#### TASK STATEMENT
The data must be returned in full and exactly as given.

(INFORMATION SUPPLIED begins)

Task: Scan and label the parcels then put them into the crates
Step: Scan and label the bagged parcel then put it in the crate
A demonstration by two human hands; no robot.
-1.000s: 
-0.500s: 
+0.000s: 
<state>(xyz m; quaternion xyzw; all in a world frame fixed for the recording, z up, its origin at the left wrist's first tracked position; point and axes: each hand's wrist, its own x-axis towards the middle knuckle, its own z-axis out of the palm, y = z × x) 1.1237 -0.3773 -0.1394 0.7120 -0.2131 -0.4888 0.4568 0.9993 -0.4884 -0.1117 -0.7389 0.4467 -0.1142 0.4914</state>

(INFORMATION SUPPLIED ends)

#### WORKED SOLUTION
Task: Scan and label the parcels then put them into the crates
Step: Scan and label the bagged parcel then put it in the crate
A demonstration by two human hands; no robot.
-1.000s: 
-0.500s: 
+0.000s: 
<state>(xyz m; quaternion xyzw; all in a world frame fixed for the recording, z up, its origin at the left wrist's first tracked position; point and axes: each hand's wrist, its own x-axis towards the middle knuckle, its own z-axis out of the palm, y = z × x) 1.1237 -0.3773 -0.1394 0.7120 -0.2131 -0.4888 0.4568 0.9993 -0.4884 -0.1117 -0.7389 0.4467 -0.1142 0.4914</state>

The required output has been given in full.